» Task brief: Only the pictures stay out; every record is to be quoted exactly.

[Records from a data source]

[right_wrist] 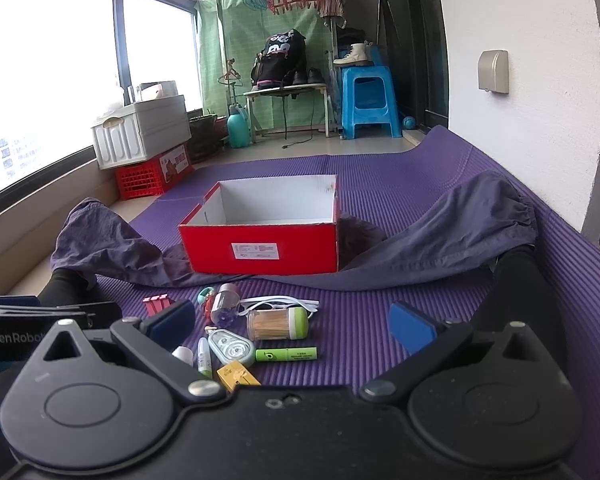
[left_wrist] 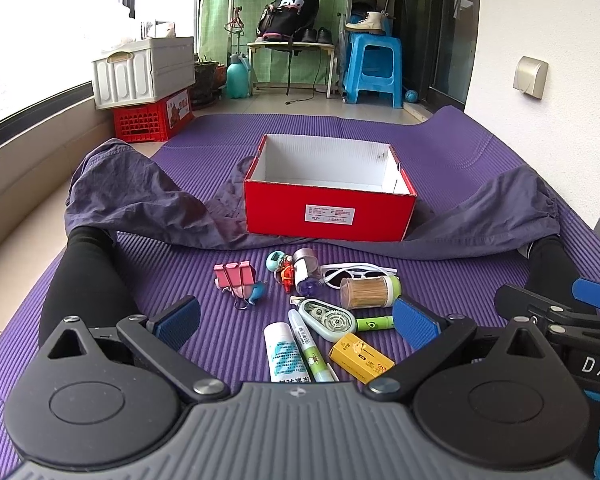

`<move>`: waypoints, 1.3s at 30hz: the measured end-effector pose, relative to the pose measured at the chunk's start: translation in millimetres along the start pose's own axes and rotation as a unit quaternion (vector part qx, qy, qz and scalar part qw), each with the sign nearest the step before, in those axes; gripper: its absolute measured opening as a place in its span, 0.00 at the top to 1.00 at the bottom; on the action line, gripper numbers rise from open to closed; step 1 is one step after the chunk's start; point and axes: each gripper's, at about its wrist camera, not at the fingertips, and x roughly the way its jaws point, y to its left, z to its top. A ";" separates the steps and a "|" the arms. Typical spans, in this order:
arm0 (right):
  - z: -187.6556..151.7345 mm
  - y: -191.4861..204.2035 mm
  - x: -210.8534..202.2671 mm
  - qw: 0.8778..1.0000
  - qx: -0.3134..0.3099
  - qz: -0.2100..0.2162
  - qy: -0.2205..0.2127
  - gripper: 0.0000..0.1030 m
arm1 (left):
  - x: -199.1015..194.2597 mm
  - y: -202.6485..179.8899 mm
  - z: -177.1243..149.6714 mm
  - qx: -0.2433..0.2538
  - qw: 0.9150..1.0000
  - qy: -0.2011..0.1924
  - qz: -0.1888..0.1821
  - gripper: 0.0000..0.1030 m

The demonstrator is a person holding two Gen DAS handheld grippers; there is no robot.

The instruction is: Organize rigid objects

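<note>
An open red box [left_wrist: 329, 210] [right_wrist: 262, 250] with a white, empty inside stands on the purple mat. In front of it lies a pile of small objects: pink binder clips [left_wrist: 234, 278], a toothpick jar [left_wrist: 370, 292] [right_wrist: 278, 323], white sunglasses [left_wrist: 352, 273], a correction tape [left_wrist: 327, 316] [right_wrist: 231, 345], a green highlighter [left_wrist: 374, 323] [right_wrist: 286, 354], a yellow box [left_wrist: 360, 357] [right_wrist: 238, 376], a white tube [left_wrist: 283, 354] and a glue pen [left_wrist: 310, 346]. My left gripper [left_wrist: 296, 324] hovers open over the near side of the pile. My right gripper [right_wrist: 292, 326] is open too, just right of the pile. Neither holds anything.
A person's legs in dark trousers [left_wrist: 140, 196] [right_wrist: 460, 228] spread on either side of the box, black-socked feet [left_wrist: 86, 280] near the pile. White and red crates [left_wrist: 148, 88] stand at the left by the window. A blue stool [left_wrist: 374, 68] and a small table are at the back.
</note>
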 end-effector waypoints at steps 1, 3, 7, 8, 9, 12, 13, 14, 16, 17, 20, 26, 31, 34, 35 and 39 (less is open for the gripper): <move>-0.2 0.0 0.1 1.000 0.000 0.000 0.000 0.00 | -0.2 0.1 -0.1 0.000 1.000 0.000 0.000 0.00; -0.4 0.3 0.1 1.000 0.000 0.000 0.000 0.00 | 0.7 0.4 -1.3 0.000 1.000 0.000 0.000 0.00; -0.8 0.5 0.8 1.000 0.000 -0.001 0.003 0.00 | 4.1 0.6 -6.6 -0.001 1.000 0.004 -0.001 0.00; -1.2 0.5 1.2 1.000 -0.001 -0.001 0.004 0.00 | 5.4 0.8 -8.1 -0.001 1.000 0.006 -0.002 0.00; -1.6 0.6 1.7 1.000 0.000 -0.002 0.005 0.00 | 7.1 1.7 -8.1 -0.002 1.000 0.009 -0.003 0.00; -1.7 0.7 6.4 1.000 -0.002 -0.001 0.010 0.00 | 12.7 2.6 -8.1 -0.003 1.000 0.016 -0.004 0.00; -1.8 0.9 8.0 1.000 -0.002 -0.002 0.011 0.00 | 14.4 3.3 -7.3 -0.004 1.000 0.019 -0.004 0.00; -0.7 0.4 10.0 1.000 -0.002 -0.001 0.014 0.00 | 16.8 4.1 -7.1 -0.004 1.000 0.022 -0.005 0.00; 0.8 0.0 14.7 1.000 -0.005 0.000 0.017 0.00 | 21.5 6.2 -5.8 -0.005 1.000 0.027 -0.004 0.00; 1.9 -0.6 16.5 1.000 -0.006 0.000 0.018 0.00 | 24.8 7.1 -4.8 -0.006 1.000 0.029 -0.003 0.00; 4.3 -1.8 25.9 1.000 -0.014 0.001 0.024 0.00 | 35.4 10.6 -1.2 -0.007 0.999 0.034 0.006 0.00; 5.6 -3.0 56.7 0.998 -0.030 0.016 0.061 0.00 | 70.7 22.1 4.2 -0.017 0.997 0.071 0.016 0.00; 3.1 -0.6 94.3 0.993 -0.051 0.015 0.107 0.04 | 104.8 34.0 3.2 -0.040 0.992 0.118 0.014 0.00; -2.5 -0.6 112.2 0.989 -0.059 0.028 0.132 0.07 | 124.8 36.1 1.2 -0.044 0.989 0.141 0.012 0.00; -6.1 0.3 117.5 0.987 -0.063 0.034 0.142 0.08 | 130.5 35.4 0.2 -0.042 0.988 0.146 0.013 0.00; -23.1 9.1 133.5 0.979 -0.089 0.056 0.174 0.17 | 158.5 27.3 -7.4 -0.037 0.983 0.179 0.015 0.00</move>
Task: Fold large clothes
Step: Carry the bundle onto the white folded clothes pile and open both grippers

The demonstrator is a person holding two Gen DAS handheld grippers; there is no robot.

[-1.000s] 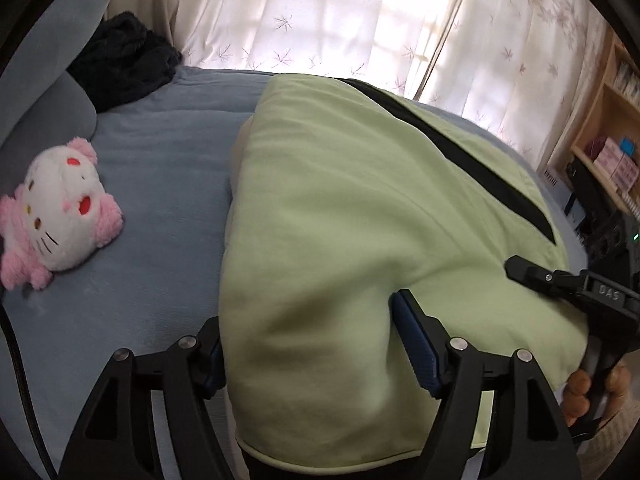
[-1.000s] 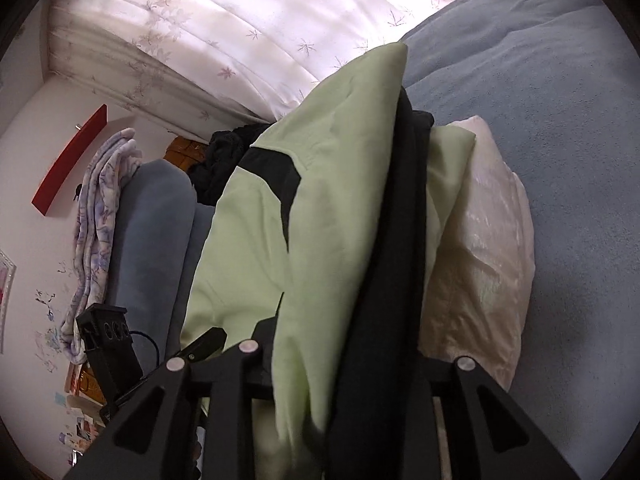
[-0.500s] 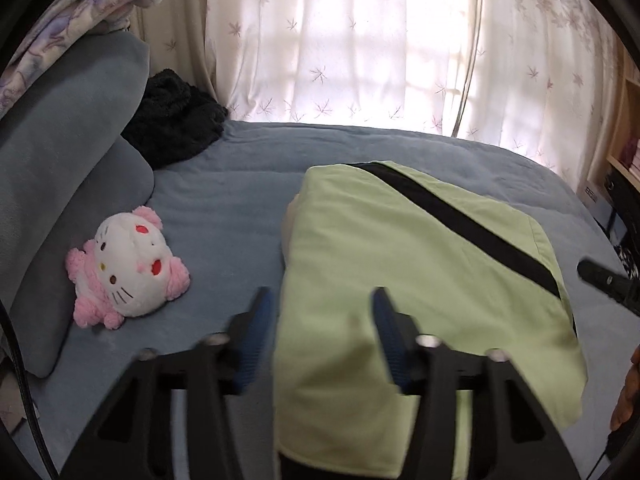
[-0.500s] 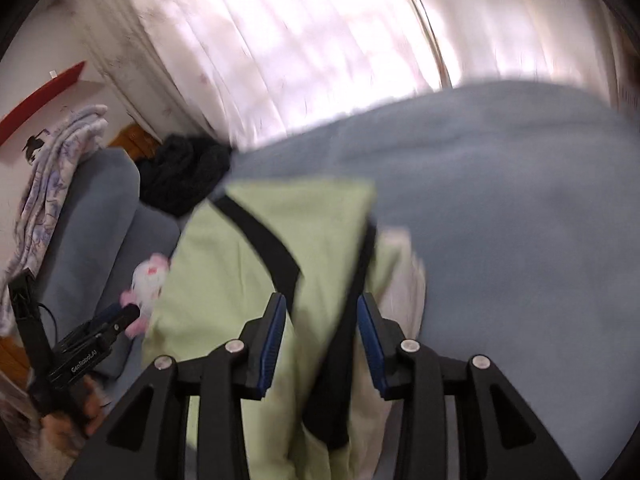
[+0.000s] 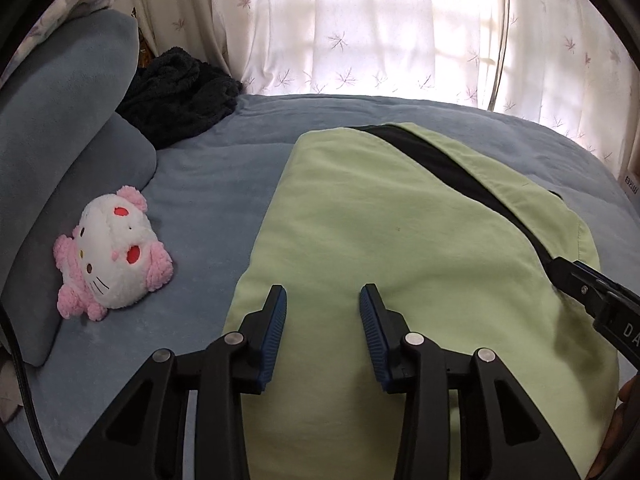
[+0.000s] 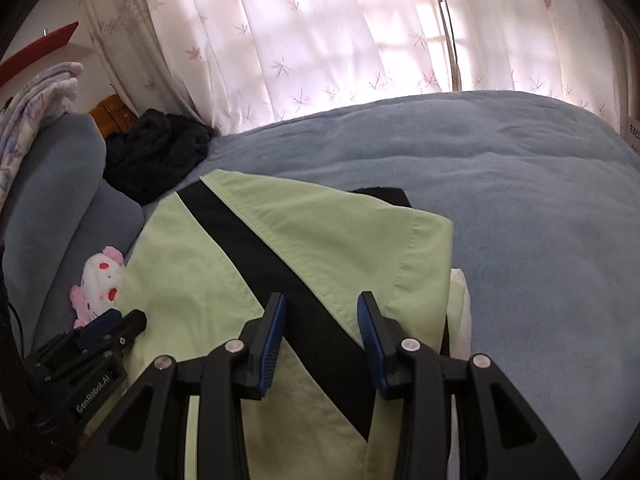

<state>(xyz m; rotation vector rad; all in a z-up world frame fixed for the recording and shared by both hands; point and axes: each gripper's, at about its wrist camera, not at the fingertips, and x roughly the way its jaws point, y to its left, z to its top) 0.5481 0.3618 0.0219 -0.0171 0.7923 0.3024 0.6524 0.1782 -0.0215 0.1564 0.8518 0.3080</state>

» Answer below:
[right_wrist] 
[left_wrist] 

`<move>`: waypoints, 1.3s at 30hz: the measured end-effector pose, relative to the pose measured at the chunk's start: translation in millimetres along the start pose's own axes and rotation as a unit quaternion (vector part qx, qy, qz and scalar part qw), each with the sign nearest the step before, in those axes; gripper: its absolute measured opening as a place in its span, 0.00 at the top to 1.00 at the bottom; on the action line, gripper numbers rise from open to closed; step 1 is one step after the chunk's start; point and axes: each gripper's, at about its wrist camera, not at the fingertips, and x roughly the way its jaws point, y to its left, z to its top. A ";" separates the steps and a "|" the arms. Typical spans, in this order:
arm0 (right):
  - z: -187.6556..151.7345 mm
  - y: -191.4861..204.2035 mm
  - x: -210.8534..202.2671 mm
  - qw: 0.8778..1.0000
  - qx: -0.3134..0.3099
  - qz: -0.2100..0.2162
  - qy: -0.2205..0.2127
  - gripper: 0.0000..0.1030 m
arm1 (left):
  - x: -199.1015..194.2597 mm
  - y: -202.6485..179.8899 mm
  - z: -177.1243..149.6714 mm
  - qx: -0.2433..0.2538
  - qw: 0.9150..1.0000
  - qy: -0.2011..0.1924
  - qz: -0.1888..0.1821
  - gripper: 0.0000..0.1030 m

The demonstrator is a person holding two Gen DAS handheld grippers; there is no robot.

The instruction is: Organize rigid objects

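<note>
An open red box [left_wrist: 329, 210] [right_wrist: 262, 250] with a white, empty inside stands on the purple mat. In front of it lies a pile of small objects: pink binder clips [left_wrist: 234, 278], a toothpick jar [left_wrist: 370, 292] [right_wrist: 278, 323], white sunglasses [left_wrist: 352, 273], a correction tape [left_wrist: 327, 316] [right_wrist: 231, 345], a green highlighter [left_wrist: 374, 323] [right_wrist: 286, 354], a yellow box [left_wrist: 360, 357] [right_wrist: 238, 376], a white tube [left_wrist: 283, 354] and a glue pen [left_wrist: 310, 346]. My left gripper [left_wrist: 296, 324] hovers open over the near side of the pile. My right gripper [right_wrist: 292, 326] is open too, just right of the pile. Neither holds anything.
A person's legs in dark trousers [left_wrist: 140, 196] [right_wrist: 460, 228] spread on either side of the box, black-socked feet [left_wrist: 86, 280] near the pile. White and red crates [left_wrist: 148, 88] stand at the left by the window. A blue stool [left_wrist: 374, 68] and a small table are at the back.
</note>
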 end-effector waypoints at steps 1, 3, 7, 8, 9, 12, 13, 14, 16, 17, 20, 26, 31, 34, 35 and 39 (less is open for the gripper): <move>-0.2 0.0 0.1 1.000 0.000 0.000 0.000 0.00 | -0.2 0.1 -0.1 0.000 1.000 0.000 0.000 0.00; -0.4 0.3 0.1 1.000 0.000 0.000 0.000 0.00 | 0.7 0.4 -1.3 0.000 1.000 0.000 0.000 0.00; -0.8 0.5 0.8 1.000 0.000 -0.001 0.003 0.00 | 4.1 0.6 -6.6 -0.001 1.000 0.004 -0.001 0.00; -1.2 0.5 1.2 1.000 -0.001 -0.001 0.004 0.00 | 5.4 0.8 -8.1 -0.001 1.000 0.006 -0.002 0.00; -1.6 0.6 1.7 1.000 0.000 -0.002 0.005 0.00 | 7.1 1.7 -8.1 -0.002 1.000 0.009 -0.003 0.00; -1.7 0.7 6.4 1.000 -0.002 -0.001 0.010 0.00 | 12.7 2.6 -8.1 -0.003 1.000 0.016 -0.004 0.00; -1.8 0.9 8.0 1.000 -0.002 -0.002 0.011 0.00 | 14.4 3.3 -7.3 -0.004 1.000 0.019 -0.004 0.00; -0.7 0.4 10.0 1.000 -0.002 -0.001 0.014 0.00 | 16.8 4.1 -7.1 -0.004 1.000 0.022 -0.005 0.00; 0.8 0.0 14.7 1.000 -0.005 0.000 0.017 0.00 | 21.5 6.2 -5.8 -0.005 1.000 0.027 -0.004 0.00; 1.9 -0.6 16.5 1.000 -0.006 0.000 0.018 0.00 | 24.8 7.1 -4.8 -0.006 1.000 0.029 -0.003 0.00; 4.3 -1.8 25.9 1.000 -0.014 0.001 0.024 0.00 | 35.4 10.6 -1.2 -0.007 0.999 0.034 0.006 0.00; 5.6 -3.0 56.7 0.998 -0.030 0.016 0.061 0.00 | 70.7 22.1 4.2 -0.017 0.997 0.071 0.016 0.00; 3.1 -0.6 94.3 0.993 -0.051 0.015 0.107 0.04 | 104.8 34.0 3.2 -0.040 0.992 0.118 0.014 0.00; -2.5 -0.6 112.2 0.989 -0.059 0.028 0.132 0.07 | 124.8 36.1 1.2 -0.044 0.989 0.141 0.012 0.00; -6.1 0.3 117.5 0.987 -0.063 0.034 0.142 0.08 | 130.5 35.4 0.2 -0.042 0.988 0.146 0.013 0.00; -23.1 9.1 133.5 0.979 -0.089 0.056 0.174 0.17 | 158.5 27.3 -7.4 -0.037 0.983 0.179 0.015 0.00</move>
Task: Fold large clothes
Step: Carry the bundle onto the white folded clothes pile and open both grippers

The demonstrator is a person holding two Gen DAS handheld grippers; there is no robot.

[-1.000s] 
[-1.000s] 
[-0.500s] 
[-0.500s] 
[+0.000s] 
[+0.000s] 

<state>(xyz m; rotation vector rad; all in a z-up world frame fixed for the recording and shared by both hands; point and axes: each gripper's, at about its wrist camera, not at the fingertips, and x roughly the way its jaws point, y to its left, z to its top) 0.5481 0.3618 0.0219 -0.0171 0.7923 0.3024 0.6524 0.1782 -0.0215 0.1564 0.8518 0.3080</state>

There is nothing more to add to this answer.